» What to produce
Your reply should consist of the listing, copied exactly.
[[ The data, beginning ]]
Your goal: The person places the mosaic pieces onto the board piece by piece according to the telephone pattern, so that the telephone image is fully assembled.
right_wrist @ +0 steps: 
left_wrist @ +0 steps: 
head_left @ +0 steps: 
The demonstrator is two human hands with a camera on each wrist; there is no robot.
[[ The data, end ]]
» Result below
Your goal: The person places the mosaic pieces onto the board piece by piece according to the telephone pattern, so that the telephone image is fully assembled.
right_wrist @ +0 steps: 
left_wrist @ +0 steps: 
head_left @ +0 steps: 
The demonstrator is two human hands with a camera on each wrist; there is no robot.

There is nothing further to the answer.